**** Input data ****
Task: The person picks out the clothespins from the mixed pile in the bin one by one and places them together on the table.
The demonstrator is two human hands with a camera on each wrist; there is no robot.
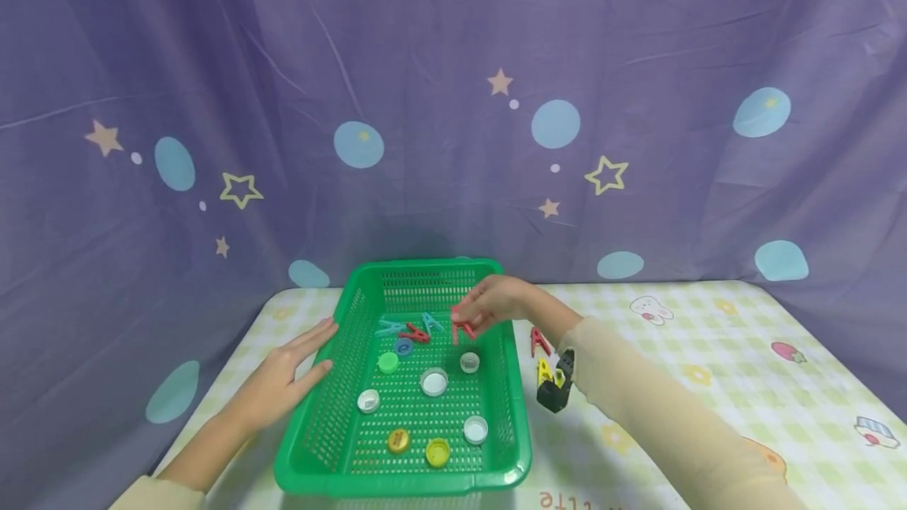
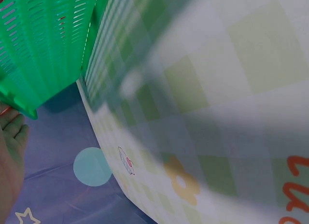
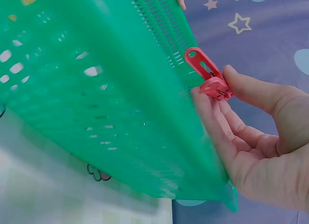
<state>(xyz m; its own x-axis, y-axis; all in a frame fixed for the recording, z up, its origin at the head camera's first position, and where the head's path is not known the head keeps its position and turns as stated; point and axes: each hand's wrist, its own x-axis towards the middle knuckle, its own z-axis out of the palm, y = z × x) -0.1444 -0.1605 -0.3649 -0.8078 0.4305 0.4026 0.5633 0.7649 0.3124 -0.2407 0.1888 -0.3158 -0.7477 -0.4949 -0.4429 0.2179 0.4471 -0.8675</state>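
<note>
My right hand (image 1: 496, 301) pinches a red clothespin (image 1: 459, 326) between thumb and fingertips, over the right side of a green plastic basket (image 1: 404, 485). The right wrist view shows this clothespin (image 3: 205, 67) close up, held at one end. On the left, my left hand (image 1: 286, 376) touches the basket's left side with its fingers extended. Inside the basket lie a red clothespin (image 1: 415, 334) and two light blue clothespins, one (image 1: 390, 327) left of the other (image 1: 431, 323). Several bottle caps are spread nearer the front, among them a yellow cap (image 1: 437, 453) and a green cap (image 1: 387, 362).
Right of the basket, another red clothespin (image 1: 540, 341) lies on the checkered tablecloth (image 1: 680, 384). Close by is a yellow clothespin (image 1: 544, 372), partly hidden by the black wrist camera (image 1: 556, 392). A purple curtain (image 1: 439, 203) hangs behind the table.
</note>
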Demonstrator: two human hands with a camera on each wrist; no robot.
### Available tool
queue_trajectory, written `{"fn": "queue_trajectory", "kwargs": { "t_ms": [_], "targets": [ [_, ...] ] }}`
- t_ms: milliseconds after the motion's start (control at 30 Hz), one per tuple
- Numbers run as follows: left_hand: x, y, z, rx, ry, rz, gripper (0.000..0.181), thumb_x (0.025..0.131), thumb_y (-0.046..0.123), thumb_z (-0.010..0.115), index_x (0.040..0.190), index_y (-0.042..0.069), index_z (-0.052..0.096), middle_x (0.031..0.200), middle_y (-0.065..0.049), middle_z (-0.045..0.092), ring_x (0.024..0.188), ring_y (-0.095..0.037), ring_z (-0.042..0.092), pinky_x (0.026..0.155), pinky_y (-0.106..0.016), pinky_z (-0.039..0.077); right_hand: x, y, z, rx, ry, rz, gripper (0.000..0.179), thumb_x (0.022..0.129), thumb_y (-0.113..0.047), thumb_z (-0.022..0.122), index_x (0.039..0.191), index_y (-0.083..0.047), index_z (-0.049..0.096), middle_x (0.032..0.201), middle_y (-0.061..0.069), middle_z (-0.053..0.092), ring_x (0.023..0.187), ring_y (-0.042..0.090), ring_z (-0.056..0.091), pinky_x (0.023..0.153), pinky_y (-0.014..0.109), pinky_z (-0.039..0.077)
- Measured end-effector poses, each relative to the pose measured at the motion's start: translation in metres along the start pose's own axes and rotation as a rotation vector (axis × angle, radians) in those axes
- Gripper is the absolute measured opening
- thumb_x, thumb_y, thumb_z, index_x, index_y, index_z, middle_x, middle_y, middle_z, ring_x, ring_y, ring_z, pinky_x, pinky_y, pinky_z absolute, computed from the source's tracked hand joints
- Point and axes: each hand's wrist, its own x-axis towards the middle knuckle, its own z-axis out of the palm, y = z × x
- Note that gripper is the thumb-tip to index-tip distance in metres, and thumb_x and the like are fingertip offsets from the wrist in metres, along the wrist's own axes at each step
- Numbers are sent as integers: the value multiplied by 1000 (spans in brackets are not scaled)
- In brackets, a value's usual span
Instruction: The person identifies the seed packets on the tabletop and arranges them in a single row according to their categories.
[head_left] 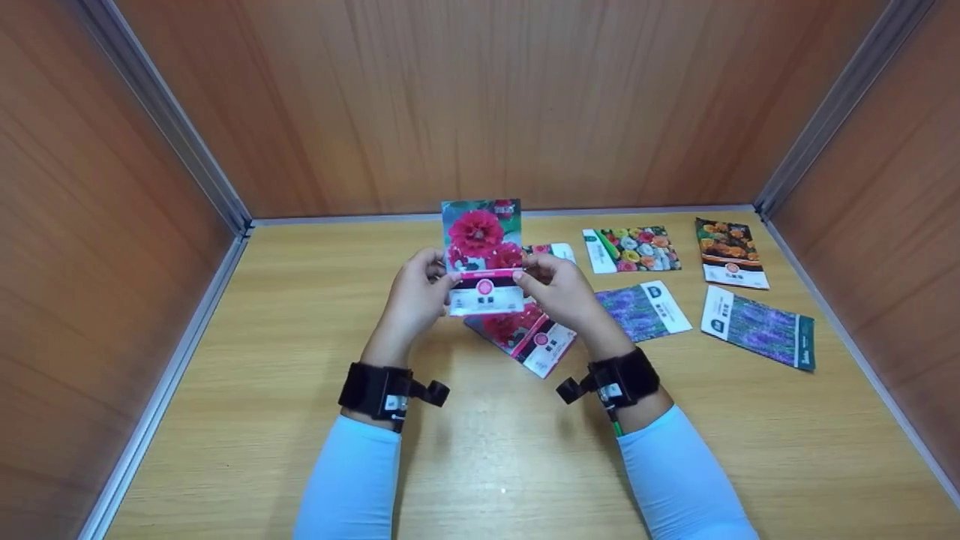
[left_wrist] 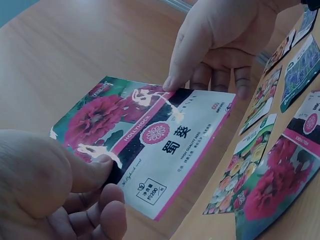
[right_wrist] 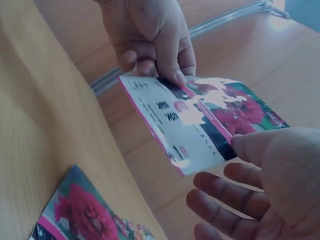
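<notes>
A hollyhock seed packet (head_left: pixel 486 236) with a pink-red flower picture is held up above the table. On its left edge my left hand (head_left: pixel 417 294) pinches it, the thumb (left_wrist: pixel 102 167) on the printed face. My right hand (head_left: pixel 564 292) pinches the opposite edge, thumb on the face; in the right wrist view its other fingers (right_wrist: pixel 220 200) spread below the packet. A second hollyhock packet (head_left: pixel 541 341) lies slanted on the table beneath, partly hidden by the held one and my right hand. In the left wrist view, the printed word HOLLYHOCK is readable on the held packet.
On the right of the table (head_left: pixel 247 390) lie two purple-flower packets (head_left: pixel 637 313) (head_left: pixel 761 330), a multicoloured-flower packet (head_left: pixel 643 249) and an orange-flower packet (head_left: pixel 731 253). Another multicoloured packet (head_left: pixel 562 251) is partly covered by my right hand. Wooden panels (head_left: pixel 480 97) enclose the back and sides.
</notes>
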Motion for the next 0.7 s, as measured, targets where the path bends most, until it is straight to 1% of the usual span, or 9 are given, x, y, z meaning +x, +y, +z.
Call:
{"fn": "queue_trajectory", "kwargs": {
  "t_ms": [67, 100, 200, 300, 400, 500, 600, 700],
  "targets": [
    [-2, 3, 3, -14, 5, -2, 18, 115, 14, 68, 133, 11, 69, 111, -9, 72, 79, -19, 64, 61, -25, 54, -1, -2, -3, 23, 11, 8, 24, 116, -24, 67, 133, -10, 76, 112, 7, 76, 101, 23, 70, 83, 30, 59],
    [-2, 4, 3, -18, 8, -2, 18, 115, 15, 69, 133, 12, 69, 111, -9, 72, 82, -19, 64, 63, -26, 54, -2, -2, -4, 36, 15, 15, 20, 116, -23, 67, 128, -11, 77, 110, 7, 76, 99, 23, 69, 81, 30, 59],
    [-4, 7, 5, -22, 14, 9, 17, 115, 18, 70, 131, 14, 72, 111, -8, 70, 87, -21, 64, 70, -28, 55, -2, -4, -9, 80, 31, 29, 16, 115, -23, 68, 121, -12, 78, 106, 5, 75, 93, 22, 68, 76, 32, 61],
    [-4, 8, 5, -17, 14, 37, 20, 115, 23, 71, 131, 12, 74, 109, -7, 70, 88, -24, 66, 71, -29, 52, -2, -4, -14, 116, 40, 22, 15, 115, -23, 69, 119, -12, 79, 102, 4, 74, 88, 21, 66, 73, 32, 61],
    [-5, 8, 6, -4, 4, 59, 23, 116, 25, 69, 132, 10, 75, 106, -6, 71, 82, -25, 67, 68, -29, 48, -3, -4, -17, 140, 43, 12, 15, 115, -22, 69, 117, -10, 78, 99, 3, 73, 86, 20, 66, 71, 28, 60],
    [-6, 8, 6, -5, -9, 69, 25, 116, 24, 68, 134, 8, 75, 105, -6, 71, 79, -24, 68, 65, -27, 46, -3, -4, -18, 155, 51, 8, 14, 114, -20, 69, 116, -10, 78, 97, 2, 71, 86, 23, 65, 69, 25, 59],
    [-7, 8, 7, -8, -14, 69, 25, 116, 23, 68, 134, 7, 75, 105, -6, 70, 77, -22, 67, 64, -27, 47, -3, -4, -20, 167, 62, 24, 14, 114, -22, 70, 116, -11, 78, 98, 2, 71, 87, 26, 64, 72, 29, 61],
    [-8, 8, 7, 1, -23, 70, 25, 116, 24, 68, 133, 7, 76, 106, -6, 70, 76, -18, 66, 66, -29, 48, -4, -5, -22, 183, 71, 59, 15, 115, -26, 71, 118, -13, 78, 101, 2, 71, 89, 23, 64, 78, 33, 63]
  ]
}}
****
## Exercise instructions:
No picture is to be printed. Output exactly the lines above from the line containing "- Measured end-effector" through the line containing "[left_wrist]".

## Exercise output:
- Measured end-effector poses, each relative to the pose measured at the motion's start: translation in metres along the start pose's own axes and rotation as a rotation vector (axis × angle, radians) in those axes
- Gripper is the absolute measured opening
- thumb_x, thumb_y, thumb_z, index_x, index_y, index_z, middle_x, middle_y, middle_z, ring_x, ring_y, ring_z, pinky_x, pinky_y, pinky_z absolute, computed from the source's tracked hand joints
- Point and axes: each hand's wrist, its own x-axis towards the middle knuckle, its own z-axis out of the palm, y = z × x
- Note that gripper is the thumb-tip to index-tip distance in metres, and thumb_x and the like are fingertip offsets from the wrist in metres, along the wrist's own axes at each step
- Numbers are sent as integers: the value multiplied by 1000 (spans in brackets are not scaled)
- In brackets, a value's usual span
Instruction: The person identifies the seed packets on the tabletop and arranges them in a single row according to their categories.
[head_left] 
[left_wrist] 

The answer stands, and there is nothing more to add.